All that said, I am still grateful for all the amazing blessings I have in my life. I have gainful employment, my home, food on the table, and two incredibly wonderful daughters. And even though some of the relationships have changed, I know there are people out there who care about me. So, with that knowledge, why do I find myself feeling the way I do? There are some obvious answers... which for now I cannot address. But there is also something more... something deeper that I am struggling with. Life certainly isn't easy, is it?

I feel like I'm rambling... and perhaps I am. It's just an example of the disconnect and turmoil I feel. For now it is all that I am willing to share. Maybe more will be shared at another point. Maybe not. I truly don't know. I do know that I am struggling.... Of that I am sure.

Thursday, June 13, 2013

Say What?

I have spent the past two years working with a student who has special needs. To say that it has been a roller coaster would be an understatement. There have been incredible "highs," and disappointing "lows." While I have witnessed some truly wonderful growth, my work is not yet done. Not by a long shot. I will say that I am NOT necessarily referring to the growth of my student. We both have grown... in ways I questioned being possible in the beginning. I would like to share one area of growth today.

com·mu·ni·ca·tion  (k-myn-kshn)n.
1. The act of communicating; transmission.
2. a. The exchange of thoughts, messages, or information, as by speech, signals, writing, or     behavior.
    b. Interpersonal rapport.
I think it would be easy to conclude that we all take communication for granted. Think back to when your children were just beginning to say their first few words. Thrilling, wasn't it?! Who doesn't marvel at the process of learning how to speak and communicate. But "speaking" is just one form of communicating. Which brings me to the growth my student and I have accomplished... together. 
Could you imagine... just for a moment, not being able to speak? Your thoughts are inside your head... you know exactly what it is you're trying to share. Only problem is, your brain and speech center (and physical ability to form speech) aren't working together. You cannot speak. Ok, no problem.... you can write something down, or make hand gestures. Nope. You are not physically able to do that either. You are essentially trapped inside your head. Do you think you'd find that incredibly frustrating?

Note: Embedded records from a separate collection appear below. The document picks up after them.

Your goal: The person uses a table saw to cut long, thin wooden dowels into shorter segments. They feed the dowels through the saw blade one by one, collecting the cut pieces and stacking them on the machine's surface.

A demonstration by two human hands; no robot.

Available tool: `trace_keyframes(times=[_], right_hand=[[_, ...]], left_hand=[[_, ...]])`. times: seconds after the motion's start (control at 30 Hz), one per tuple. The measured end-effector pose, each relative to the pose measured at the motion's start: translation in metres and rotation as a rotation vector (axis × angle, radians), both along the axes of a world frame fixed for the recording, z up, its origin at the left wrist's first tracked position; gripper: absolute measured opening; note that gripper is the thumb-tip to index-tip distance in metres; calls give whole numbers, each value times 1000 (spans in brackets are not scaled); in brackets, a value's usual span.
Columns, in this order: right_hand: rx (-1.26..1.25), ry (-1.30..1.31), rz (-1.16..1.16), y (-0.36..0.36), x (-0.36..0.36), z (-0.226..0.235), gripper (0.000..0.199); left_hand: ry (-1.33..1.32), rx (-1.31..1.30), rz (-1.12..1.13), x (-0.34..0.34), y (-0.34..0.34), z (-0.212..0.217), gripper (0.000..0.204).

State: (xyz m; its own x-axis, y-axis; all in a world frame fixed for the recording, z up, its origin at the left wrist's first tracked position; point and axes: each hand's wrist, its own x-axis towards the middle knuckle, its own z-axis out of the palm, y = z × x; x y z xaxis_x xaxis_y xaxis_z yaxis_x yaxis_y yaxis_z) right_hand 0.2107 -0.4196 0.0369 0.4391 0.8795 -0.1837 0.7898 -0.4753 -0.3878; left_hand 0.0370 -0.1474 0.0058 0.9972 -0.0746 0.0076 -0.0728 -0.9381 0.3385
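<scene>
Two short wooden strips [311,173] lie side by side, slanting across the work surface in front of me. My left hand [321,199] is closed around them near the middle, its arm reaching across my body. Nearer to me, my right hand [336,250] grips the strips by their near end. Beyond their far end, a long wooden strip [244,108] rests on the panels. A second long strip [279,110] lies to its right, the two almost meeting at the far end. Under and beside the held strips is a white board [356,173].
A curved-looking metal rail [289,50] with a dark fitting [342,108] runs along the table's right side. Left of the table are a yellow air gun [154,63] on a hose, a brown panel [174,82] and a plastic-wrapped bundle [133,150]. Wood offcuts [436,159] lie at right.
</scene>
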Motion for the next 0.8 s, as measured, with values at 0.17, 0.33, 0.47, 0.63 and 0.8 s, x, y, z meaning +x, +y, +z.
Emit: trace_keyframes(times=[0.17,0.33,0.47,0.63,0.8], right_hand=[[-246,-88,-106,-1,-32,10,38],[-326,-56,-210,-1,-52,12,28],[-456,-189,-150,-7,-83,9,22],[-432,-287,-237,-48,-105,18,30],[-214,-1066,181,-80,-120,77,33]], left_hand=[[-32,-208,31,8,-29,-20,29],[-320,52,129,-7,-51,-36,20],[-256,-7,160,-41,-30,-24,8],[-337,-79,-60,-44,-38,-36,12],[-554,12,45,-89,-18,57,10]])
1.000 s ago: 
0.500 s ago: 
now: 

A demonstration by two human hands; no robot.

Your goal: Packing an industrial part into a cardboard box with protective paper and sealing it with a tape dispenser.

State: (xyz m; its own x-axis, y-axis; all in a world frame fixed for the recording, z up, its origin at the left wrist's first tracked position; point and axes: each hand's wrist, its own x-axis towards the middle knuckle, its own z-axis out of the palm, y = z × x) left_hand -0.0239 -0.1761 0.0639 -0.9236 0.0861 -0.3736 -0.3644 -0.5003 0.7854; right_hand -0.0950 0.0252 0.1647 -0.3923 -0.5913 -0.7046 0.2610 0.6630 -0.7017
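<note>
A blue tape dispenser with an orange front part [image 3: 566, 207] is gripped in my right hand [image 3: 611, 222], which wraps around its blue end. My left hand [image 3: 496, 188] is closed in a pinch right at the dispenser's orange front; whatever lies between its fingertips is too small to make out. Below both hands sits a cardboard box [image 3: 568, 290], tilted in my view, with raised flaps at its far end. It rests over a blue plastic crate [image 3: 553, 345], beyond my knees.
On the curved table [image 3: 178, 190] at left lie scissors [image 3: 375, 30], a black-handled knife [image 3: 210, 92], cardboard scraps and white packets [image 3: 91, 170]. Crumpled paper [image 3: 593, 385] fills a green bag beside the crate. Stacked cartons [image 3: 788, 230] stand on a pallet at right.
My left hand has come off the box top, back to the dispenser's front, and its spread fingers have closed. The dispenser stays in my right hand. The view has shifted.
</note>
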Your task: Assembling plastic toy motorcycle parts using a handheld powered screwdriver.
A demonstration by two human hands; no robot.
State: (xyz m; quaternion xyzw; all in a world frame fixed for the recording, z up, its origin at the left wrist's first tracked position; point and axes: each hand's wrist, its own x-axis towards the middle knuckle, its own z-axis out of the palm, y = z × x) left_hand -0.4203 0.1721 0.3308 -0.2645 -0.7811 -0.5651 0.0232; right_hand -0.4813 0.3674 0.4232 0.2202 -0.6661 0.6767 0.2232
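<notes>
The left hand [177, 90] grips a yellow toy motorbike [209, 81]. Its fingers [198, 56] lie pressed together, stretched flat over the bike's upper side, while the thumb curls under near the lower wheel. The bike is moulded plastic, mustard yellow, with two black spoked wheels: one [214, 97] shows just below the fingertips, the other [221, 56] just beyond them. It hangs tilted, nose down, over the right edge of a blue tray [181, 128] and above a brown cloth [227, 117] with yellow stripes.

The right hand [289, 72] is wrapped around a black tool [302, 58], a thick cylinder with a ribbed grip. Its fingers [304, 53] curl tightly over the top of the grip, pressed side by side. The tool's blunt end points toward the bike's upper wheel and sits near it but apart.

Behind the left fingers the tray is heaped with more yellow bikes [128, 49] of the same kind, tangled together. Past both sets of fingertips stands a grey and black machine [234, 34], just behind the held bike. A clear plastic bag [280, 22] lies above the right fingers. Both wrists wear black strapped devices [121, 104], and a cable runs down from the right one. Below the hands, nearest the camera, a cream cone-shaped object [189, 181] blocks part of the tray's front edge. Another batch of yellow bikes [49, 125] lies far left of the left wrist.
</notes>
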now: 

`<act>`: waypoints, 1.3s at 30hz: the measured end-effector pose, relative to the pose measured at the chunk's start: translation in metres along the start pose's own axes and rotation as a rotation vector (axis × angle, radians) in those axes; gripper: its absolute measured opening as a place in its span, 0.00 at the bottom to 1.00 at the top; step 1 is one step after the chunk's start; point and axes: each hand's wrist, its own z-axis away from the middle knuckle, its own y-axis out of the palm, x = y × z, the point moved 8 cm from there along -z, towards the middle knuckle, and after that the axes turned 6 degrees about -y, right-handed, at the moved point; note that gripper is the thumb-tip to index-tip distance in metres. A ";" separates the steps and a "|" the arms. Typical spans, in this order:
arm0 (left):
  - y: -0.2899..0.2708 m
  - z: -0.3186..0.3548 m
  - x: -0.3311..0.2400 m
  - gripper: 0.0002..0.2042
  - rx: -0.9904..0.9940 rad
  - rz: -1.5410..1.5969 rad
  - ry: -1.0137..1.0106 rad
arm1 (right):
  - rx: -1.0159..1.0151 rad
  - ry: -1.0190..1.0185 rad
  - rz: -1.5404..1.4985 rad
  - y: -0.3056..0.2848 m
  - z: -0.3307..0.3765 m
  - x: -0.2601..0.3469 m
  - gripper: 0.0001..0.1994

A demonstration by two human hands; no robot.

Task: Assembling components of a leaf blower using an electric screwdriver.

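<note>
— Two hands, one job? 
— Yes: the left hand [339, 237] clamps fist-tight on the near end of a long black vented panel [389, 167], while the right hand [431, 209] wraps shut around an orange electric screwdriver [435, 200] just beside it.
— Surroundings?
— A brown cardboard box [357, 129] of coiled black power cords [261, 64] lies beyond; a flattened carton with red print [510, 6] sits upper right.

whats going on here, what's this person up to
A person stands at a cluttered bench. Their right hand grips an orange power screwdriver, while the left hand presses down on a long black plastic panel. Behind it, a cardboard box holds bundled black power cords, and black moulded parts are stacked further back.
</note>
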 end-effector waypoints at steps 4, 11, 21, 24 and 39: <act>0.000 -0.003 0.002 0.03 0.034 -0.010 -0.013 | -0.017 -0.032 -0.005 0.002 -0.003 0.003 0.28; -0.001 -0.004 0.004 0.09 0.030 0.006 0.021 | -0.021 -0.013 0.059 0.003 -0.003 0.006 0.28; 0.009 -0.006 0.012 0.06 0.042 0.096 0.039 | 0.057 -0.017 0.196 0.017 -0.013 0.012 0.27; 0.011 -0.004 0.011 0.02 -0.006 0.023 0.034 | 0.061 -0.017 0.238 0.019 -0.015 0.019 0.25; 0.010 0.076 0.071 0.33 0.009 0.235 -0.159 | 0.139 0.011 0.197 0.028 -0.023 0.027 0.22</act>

I know I would. And that, my friends, is exactly what I was walking into when I began working with this particular student. 

Enter modern technology!!
This is the Maestro. This is my student's voice. This little piece of equipment is making communication capable. How cool is that?!!! 

So, in the past two years, this is what has been accomplished. First of all, I am known as the "Sergeant" by those who I have had the privilege of working with. I am determined and driven to give the people I work with the best chance they could possibly have. I have done the exact same thing with this student. I will not back down. I push, push, and then push some more. I do not accept excuses or frustration as a reason to give up. In fact, I tend to push even harder at moments like these. My student is beginning to have amazing results with the new communication device. We are now getting "conversations" lasting for extended periods of time (5 to 10 minutes), with multiple full sentences being generated. This is a HUGE accomplishment. In addition, we're also working on social skills (hello, how are you?, my name is..., excuse me, please, thank you, Miss "so-in-so, etc.), etiquette, and interpersonal relationships. Without the ability to communicate effectively, these skills were lacking. 

Being the meany that I am,
I won't acknowledge my student unless I am identified (Ms. Oxford), and then the conversation is initiated. I no longer respond the the horn on the wheelchair being honked. Not to say that I don't hear that a lot. I do. I just choose to ignore it. Then I sometimes hear a good deal of fussing and even some full out temper tantrums.... but that's ok. I can manage. 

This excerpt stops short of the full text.